• Collected material:
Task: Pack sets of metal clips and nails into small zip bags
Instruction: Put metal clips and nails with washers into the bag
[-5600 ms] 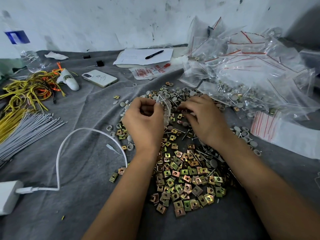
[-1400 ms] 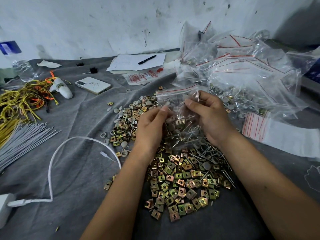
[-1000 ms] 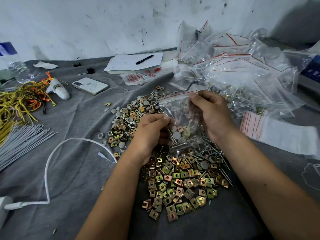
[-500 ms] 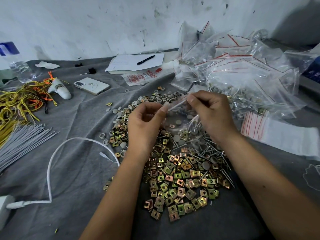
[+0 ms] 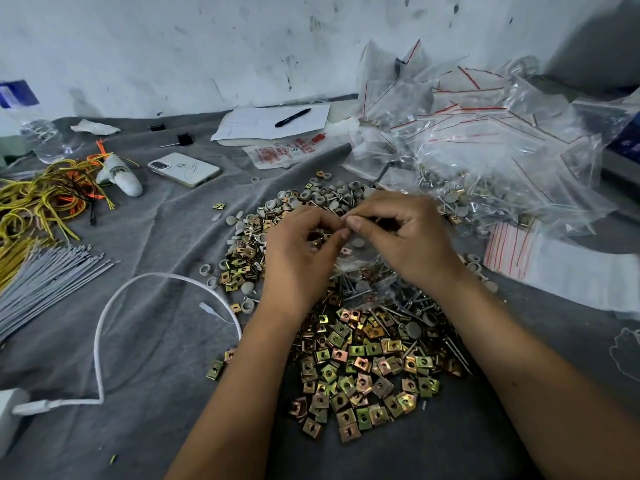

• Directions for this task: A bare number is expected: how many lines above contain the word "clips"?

• The completed task: 2